(Beginning of Information shown)
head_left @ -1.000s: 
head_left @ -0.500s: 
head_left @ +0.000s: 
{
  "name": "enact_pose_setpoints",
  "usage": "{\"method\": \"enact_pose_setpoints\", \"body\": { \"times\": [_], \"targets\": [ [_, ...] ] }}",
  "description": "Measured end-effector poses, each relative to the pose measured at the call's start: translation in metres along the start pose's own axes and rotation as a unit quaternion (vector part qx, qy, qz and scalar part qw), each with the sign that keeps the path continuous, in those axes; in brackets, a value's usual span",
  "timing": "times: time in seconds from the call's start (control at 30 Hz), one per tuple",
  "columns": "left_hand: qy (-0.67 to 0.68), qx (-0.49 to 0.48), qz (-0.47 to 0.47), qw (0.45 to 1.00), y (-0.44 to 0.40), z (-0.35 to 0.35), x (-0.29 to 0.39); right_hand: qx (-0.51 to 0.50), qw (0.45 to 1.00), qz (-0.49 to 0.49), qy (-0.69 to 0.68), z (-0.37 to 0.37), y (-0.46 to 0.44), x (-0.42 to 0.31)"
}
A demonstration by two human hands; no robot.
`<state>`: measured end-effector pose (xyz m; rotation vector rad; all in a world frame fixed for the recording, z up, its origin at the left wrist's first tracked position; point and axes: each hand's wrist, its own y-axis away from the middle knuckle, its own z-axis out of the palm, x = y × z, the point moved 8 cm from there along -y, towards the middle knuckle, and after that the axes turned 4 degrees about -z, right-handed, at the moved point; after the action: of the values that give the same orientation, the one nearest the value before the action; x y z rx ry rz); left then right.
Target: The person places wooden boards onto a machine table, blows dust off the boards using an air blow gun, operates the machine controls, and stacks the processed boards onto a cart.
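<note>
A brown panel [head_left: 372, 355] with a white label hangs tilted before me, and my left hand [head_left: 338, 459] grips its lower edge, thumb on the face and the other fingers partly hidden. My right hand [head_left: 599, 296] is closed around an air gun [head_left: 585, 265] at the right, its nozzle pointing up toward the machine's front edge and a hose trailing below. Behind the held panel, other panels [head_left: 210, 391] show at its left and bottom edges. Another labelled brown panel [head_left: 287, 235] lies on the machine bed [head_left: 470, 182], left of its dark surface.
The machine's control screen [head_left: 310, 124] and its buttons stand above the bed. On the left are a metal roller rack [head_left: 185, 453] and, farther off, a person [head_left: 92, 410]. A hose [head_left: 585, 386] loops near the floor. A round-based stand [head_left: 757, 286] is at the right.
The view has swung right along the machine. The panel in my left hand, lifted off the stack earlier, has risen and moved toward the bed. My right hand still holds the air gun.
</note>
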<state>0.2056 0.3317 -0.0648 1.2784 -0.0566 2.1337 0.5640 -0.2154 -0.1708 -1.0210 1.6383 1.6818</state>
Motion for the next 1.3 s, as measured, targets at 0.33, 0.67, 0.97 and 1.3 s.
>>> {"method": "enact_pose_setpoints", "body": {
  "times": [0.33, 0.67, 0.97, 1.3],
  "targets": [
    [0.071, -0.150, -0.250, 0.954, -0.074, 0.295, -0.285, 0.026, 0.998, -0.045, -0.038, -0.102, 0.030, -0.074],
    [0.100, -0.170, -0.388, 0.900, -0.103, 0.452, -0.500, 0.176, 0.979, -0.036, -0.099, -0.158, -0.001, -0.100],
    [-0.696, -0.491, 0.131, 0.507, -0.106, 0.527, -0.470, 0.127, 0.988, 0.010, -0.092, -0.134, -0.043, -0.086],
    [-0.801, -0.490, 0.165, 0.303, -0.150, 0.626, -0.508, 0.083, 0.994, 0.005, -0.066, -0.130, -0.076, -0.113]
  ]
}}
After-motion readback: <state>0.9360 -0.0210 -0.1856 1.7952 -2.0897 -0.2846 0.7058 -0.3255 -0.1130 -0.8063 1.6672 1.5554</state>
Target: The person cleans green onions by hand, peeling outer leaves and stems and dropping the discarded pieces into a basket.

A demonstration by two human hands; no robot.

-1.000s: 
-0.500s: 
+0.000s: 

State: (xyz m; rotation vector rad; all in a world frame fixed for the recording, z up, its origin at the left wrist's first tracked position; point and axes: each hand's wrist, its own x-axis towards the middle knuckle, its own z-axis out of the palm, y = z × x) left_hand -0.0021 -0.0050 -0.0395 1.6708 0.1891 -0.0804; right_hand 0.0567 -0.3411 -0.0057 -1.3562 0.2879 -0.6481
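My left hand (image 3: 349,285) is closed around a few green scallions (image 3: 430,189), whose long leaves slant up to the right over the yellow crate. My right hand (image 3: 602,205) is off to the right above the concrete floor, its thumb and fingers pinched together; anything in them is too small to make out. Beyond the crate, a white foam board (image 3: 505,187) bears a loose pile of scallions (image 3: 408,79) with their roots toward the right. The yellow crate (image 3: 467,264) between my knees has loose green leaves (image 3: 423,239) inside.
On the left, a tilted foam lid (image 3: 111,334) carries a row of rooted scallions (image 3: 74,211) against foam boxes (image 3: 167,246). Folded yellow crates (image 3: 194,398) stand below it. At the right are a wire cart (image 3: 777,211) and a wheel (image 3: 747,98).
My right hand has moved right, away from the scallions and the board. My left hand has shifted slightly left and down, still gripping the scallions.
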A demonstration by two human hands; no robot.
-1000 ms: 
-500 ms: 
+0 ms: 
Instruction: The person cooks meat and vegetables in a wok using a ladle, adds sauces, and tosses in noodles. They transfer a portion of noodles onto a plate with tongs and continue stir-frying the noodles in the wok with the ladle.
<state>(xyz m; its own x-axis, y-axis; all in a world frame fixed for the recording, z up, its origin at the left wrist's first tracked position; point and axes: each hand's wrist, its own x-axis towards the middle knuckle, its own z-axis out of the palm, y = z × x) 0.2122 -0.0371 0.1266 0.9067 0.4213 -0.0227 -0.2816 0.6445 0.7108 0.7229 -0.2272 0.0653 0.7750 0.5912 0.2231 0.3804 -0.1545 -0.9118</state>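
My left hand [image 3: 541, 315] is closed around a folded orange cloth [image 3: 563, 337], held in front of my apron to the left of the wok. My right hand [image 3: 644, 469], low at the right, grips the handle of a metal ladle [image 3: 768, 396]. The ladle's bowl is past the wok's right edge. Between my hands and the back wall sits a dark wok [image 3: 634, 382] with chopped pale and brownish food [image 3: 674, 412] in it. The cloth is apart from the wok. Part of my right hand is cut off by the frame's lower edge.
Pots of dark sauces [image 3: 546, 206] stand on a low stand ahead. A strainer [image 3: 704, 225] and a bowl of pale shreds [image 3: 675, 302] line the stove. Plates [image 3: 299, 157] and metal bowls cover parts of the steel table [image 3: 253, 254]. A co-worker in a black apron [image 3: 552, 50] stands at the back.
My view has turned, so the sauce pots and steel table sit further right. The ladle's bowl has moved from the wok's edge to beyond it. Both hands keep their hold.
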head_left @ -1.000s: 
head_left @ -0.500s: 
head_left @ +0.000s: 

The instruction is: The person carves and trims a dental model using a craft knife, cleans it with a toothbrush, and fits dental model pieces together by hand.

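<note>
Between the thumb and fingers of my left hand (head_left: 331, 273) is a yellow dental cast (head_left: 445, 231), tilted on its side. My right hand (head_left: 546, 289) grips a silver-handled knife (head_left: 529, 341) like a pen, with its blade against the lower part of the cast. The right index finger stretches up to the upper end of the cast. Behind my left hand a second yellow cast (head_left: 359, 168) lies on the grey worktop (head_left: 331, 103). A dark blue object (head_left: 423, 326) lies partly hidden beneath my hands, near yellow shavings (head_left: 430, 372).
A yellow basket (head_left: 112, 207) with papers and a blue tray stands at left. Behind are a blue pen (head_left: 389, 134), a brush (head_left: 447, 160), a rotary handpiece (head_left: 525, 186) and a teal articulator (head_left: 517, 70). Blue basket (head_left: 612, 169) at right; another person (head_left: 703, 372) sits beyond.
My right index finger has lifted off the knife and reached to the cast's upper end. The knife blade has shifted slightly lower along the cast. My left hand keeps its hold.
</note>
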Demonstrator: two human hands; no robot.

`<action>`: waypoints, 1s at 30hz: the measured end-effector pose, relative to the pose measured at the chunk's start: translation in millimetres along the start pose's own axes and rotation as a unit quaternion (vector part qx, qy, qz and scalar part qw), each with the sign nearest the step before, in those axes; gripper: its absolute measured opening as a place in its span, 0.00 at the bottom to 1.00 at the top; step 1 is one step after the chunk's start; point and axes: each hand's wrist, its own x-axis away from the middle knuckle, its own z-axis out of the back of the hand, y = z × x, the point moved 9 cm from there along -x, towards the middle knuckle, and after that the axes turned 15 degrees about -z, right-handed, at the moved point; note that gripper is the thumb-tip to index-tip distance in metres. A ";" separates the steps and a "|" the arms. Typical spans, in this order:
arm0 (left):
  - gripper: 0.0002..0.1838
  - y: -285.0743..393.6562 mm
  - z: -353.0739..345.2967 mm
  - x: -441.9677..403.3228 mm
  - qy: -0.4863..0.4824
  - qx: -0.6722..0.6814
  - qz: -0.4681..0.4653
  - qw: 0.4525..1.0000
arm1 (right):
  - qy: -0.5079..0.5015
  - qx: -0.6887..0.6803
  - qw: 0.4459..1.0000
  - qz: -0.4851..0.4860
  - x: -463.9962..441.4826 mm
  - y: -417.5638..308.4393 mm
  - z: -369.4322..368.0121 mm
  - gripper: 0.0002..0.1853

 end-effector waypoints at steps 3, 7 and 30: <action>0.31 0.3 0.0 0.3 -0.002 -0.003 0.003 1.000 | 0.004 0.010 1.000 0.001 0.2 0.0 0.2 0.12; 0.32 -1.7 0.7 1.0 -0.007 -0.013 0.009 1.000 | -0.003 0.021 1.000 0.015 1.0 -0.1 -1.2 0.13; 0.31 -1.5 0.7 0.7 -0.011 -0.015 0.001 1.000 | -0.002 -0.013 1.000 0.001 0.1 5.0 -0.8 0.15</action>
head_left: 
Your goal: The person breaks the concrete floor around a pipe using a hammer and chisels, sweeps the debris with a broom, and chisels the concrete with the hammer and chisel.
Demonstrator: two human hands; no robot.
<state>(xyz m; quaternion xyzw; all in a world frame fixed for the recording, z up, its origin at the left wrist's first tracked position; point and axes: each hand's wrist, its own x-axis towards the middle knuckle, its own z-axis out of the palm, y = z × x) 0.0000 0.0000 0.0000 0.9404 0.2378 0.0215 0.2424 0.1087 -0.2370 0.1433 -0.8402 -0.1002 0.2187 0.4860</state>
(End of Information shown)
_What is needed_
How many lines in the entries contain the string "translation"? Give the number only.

_Task output_
2